Jonathan Maitland Interview

An Audience With Jimmy Savile

Interview With Jonathan Maitland

by Eddie McGuigan

Jonathan Maitland is known to television viewers in Britain primarily as a journalist of note. He’s worked and presented programmes such as Watchdog and Tonight along with the BAFTA nominated series House of Horrors for ITV. But he’s also a fiction writer of some acclaim too, writing comedy sketches with and for Chris Morris and Rory Bremner along the critically successful play Dead Sheep, about the Geoffrey Howe speech which ultimately led to Prime Minister Margaret Thatcher’s downfall. It’s with former collaborator and impressionist Alistair McGowan who he teams up with now for his latest work, a highly controversial play entitled An Audience With Jimmy Savile, charting how, whilst the glitterati of Britain lauded and knighted Savile, he was getting away with the most heinous of crimes right under the establishment’s nose.

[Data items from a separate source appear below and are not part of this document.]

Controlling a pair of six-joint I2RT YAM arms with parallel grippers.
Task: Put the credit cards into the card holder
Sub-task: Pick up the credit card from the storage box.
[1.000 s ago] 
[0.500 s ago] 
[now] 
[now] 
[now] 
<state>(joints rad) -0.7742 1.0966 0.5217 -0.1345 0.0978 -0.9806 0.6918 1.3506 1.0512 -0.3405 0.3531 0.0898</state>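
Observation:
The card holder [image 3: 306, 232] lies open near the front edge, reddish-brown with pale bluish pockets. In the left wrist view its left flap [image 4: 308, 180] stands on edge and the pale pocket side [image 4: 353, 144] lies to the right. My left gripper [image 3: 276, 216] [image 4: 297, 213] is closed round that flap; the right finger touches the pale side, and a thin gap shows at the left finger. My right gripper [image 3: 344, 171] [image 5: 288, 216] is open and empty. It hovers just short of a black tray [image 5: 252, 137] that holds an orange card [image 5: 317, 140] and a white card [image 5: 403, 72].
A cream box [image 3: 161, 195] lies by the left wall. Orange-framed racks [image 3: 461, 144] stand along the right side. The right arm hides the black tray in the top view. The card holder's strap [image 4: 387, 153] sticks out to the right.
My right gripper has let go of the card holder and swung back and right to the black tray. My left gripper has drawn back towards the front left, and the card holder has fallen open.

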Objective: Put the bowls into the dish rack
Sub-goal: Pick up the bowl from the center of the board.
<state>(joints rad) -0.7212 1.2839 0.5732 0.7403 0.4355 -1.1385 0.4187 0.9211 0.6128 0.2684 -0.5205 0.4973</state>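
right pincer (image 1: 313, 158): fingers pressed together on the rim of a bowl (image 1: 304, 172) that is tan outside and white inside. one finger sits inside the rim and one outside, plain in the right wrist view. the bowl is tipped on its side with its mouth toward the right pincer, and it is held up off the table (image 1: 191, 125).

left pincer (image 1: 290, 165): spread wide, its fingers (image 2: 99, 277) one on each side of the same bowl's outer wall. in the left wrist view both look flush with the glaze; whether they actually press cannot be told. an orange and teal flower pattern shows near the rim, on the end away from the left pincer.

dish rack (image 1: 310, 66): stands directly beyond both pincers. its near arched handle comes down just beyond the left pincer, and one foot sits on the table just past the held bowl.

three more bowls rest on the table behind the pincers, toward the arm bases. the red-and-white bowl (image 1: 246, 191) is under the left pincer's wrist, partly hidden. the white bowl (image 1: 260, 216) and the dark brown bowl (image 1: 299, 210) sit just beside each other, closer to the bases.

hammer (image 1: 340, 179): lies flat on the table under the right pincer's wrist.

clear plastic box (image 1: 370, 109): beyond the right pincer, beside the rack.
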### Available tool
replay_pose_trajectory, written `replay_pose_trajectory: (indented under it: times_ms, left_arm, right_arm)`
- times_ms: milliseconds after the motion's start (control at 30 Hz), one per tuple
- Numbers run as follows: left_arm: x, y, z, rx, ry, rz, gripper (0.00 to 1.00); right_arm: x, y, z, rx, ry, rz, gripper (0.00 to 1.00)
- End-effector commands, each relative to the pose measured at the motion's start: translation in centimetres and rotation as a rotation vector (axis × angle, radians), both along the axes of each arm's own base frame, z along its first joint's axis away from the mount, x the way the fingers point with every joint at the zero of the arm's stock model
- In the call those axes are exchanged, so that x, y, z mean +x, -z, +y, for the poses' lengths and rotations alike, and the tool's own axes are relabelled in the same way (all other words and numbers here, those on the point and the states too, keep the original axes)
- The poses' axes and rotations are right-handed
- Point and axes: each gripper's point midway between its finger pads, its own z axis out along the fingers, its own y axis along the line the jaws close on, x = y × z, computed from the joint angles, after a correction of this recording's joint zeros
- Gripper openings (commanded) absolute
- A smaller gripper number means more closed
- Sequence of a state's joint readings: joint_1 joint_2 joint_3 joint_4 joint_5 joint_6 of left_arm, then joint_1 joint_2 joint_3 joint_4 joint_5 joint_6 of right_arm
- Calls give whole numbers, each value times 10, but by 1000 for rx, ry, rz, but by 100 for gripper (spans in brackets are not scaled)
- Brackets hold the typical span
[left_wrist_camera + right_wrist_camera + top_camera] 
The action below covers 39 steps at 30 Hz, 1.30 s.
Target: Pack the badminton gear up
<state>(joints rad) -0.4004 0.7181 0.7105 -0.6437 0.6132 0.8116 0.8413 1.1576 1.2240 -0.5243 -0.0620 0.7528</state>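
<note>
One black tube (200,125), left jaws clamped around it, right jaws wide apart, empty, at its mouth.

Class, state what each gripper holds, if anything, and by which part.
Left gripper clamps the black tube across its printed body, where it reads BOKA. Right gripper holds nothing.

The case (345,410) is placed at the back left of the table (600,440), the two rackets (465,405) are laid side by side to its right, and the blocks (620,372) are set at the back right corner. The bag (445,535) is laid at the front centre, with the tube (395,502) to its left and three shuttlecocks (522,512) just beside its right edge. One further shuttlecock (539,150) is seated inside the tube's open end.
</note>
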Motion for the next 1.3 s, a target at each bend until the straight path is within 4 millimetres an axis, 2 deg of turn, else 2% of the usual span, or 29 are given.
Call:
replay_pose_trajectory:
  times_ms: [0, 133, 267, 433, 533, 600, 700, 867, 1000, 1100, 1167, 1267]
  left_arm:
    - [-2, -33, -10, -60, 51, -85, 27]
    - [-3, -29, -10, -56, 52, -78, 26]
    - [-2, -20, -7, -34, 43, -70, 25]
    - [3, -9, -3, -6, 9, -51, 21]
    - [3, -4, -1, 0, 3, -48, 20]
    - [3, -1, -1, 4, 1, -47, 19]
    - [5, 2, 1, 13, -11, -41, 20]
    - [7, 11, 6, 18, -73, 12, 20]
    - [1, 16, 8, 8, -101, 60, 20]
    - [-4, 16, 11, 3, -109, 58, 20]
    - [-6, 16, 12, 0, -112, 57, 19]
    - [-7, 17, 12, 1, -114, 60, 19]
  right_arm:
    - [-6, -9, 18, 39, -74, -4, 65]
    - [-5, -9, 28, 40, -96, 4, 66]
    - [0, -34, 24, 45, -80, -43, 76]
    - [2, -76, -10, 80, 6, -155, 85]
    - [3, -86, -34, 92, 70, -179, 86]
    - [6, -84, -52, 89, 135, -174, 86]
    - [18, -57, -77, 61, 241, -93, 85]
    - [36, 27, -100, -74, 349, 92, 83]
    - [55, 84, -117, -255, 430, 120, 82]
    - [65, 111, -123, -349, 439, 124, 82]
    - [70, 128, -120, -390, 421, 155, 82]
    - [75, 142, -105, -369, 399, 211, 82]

With Savile’s tenuous connection to Doctor Who with his frequent forays into its publicity in his show Jim’ll Fix It, I thought Who fans might be interested in the motivation behind this play, so spoke to Jonathan about what I believe is an important and worthy piece of writing:

 

I began with asking an obvious question, given Jonathan’s journalistic background: “Why a play and not a documentary?” “Drama can reach the parts that documentaries can’t : the murky hidden depths,” Jonathan told me, “Fathers, for example, didn’t believe their daughters when they said they’d been abused by Savile: you can show the dynamics of that far more effectively in a drama, than documentary.”

 

And with that in mind, how important are facts over dramatic licence? “I’ve tried to stick reasonably closely to what happened. But it depends how much dramatic licence you use and why. As long as the essence of the truth is there and you’re not being misleading I think you’re okay. You have to exercise responsibility and your conscience. The problems arise when you are deficient in both.”

 

It’s a controversial hot potato, that some have said is too soon to dramatise so was it difficult to get others involved? “Not really. Once they’d thought about it and realised the honourable intentions behind it – and that many of a Savile’s real life victims were not only supportive but actively involved in helping with the project – they made up their minds pretty quickly.”

 

You have to believe, of course this will be in no way sensationalising his horrors, so how difficult was the writing process? “It came relatively easily : the big issue/difficulty was deciding whether or not the stuff that I’d written was any good . I’m not sure you ever really know the answer to that . I mean, is Pete 100% happy with “Won’t Get Fooled Again “? (I am, by the way : it gets me going in the gym like no other track,)”

 

And the lead was going to be the hinge pin in whether this was taken seriously or not, so how important is Alistair McGowans performance in striking the balance between impression and performance? “Good question. Some critics may have a pop and say he’s got the balance wrong. For me, acting is a delicate mix of the two anyway and it’s a very subjective thing. I think he’s got it spot on. He covers the extremes : amusing/eccentric/weird then nasty/ huggish/psycho, brilliantly.”

 

As a journalist was it hard to find your “dramatic voice”? “I’m not sure what that is yet so it’s hard to find something when you don’t know what it is you’re looking for.”

 

And I had to ask, given the scrutiny that this was always going to attranct what’s the drive of the piece? “The causes and effects of denial on individuals, families and big institutions. The problems that stem from a craven attitude to celebrity. The limitations of our libel laws. The fact that abuse need not define a person or a family: it can be dealt with and the people concerned can move on and lead happy, functioning lives.”

 

What do you say to the critics who’ve already been quite vocal about the timing? “There aren’t that many and the only people that matter – the victims of Savile – think this story is being told too late, not too soon. They wanted this story telling decades ago.”

 

Why should people see this? “Because they want to. And because – I hope – it’s moving, thought provoking and optimistic.” Do you plan any more dramatic works? “Oh yes. Watch this space. But I’ll never write anything as good as “Can’t Explain”.”

 

An Audience With Jimmy Savile opens in the Park Theatre Café Bar today and for the next month.